Love does not delight in evil but rejoices in the truth. This to the church that had a man sleeping with his step mother on a regular basis. This to the church that was proud that it could tolerate such things. Ouch. Not that we would be as unloving as to turn a blind eye to sexual immorality amongst us, of course.
And then he sums up: It always protects, always trusts, always hopes, always perseveres. No matter how many times we are let down, what love does is keep trusting, keep hoping, never gives up with people.
What a good thing the Christian message is about the God of love, who shows love and forgiveness to us who are loveless.
Conclusion
So, 1 Corinthians 13 – one of the best known, most used, most loved chapters in the Bible. It was read at Diana’s funeral by Tony Blair. It is used at weddings across the country. But what does it have to say to us today?

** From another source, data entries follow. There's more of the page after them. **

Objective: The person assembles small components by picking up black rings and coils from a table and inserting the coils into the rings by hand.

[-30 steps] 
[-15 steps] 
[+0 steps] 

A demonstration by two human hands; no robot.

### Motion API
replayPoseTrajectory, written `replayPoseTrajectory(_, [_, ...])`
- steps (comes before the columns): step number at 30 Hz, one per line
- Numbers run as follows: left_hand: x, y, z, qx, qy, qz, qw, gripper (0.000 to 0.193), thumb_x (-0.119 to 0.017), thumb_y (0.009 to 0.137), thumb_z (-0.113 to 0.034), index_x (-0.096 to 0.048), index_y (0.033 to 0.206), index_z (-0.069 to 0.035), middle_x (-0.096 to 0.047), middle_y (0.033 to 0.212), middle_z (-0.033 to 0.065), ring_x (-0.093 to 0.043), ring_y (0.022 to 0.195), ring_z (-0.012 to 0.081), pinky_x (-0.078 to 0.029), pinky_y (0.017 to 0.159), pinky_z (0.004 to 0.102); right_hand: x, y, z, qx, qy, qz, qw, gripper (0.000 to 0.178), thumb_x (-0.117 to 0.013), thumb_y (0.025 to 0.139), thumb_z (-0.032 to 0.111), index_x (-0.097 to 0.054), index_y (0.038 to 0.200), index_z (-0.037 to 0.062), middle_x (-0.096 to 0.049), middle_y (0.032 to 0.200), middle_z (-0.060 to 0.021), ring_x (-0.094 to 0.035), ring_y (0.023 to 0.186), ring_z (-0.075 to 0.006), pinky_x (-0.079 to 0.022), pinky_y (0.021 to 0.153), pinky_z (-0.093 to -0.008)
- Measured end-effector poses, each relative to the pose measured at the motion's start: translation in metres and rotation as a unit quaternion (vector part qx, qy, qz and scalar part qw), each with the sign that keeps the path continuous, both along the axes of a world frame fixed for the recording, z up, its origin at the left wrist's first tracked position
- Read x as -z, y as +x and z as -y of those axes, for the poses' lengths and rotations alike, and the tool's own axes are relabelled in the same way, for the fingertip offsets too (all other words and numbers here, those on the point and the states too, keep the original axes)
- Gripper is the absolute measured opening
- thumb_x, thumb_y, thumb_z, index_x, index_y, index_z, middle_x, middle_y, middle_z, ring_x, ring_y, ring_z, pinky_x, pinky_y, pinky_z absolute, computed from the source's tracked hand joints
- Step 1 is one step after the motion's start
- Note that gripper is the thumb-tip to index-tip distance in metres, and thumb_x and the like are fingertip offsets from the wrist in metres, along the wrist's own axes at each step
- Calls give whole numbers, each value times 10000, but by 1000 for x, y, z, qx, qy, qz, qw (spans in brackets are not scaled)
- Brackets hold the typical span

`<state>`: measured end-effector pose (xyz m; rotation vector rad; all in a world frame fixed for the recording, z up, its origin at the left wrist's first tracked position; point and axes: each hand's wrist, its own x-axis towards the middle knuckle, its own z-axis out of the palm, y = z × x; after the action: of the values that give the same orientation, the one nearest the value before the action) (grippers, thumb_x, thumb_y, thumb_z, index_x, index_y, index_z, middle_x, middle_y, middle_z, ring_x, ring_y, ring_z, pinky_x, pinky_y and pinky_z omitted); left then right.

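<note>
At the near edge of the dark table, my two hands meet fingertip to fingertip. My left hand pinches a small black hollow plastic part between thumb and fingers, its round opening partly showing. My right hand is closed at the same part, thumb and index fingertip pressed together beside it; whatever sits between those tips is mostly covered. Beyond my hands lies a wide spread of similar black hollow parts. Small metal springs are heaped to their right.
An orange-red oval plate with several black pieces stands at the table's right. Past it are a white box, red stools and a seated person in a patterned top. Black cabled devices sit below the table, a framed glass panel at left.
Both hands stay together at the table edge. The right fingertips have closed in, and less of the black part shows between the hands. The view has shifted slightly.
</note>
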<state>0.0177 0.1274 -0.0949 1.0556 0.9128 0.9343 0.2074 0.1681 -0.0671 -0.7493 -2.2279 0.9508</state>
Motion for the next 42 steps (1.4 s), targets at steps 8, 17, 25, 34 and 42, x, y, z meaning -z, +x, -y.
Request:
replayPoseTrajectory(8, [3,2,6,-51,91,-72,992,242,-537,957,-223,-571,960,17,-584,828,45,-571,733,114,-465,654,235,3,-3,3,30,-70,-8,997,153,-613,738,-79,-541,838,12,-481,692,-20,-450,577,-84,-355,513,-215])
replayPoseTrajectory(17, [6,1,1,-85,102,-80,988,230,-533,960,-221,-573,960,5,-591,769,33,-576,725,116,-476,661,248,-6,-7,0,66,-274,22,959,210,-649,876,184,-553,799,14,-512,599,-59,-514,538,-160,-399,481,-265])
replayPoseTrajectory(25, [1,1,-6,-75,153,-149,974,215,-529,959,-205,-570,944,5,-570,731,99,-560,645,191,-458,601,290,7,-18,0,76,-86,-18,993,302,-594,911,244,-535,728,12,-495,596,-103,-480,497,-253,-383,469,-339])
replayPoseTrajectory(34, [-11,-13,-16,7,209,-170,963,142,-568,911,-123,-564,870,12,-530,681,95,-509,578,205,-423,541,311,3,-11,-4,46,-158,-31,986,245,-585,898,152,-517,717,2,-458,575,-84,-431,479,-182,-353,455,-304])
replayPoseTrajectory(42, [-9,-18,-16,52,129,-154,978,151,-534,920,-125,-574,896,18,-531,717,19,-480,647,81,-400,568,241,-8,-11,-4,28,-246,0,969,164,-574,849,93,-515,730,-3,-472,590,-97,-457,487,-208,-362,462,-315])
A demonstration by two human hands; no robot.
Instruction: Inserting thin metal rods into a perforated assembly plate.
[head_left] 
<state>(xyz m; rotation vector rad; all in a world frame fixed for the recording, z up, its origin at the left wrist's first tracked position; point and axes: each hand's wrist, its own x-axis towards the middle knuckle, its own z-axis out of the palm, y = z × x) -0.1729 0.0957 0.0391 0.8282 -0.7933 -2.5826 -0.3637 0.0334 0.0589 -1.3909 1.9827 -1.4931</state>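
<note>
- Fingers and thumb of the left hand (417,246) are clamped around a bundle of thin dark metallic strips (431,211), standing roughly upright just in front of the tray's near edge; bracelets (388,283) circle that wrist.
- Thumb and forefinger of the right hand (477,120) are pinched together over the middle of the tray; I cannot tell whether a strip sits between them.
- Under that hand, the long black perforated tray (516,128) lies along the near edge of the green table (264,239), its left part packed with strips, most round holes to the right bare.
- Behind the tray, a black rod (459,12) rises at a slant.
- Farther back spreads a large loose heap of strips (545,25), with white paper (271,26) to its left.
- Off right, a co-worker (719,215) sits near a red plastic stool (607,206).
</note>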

Is it a Christian version of “love is…”? No – it is more of a slap in the face.
Is it an underhand way of settling an argument? No. For a start, this passage does not rebuke my opponent, whoever that might be. It is there to rebuke me. But more importantly than that, if someone is standing up for the truth, that is not unloving. Love rejoices with the truth.
No, the chapter is not there for either of those reasons. Instead the first two paragraphs (at least) make two points. First, love is more important than any spiritual gift. Second, love sacrificially seeks the good of others. Put those together – the importance of love, and what love looks like, and I think you reach the conclusion that we’ll never run out of things to work on.